It's a Small Price to Pay for Wilson to Coach Son

November 03, 1996|Bill Plaschke

The security lights have just flicked on, flooding a tiny lawn at the Crenshaw Christian Center, portending 30 more minutes of football practice, when a car pulls up.

Stanley Wilson shrugs.

It is a mother who will be driving home three of the players.

Which means one thing on a team of 14.

"Practice over," he says.

The remaining players finish their sprints, Wilson collects the balls and tee, buttons up against an early chill.

"A long way from the NFL," he says.

A long way from a lot of things.

*

When we last left Stanley Wilson, he was being kicked out of the Super Bowl on the eve of the 1989 game for alleged cocaine use.

His Cincinnati Bengals lost the game to the San Francisco 49ers, and Wilson, one of their top running backs, never played in the NFL again.

Two years later, he was sent to jail for residential burglary, allegedly to support his rock cocaine habit.
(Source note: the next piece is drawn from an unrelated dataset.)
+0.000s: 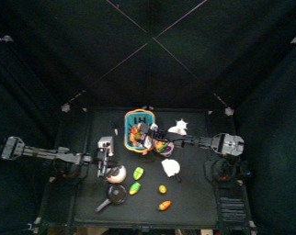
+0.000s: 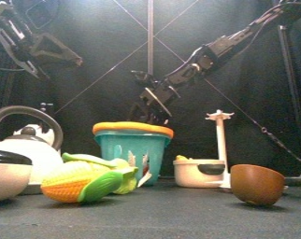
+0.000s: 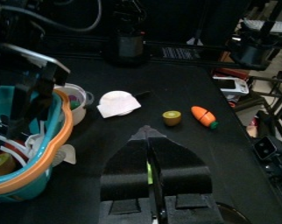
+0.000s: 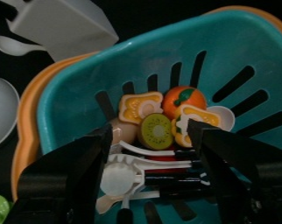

This story is not about those things.

This story is about little things.

An inner-city high school with an enrollment of about 37 daring to field a tackle football team.

A father daring to reattach with his son.

"Welcome to our little world," said Ben Merchant, head coach. "It's something, isn't it?"

Located on Crenshaw Christian Center's lush, gated and guarded grounds that also house the FaithDome church in South-Central Los Angeles, the K-12 school's official name is Frederick K.C. Price III Schools.

It is shortened to Price High for high school athletic activities.

That's not all that is condensed.

In its second season, the team competes in an eight-man league for small schools, the only inner-city team among them, none as tiny as this.

The Knights, who are 1-5-1, practice on the small, round lawn in front of the school building. There are bushes for end zones and a full sidewalk for the 50-yard line.

The goal posts? Two palm trees.

Yard lines? In their dreams.

When the Knights scrimmage, they can work with only one half of the line at a time.

"It is either a left-side scrimmage, or right-side scrimmage," Merchant said.

When a couple of players must miss practice for tutoring sessions--they are required to carry a 2.5 grade-point average--the team doesn't scrimmage.

It plays its games at a rented high school field down the street but, even then, there is no doubt that this is no ordinary school.

There are prayers before and after every game, and no cursing or demeaning talk allowed at any time.

"You don't have to cuss out somebody to motivate them, or degrade them to build them up," said Becky Lynch, president of the school's parent-teacher organization. "We wanted football here as an outlet for our boys, something to give them goals outside of the academic environment. But we will not stand for all that other stuff."

Earlier this year, into this environment stepped Stanley Wilson, Banning High graduate, star running back of the University of Oklahoma and the Bengals, two years out of prison, an expert in all that other stuff.

With sawdust in his hair and tar on his pants, he would leave his construction job to watch son Stanley Jr., the team's freshman cornerback and running back.

Between his football and his troubles, Stanley felt he had not seen enough of the child.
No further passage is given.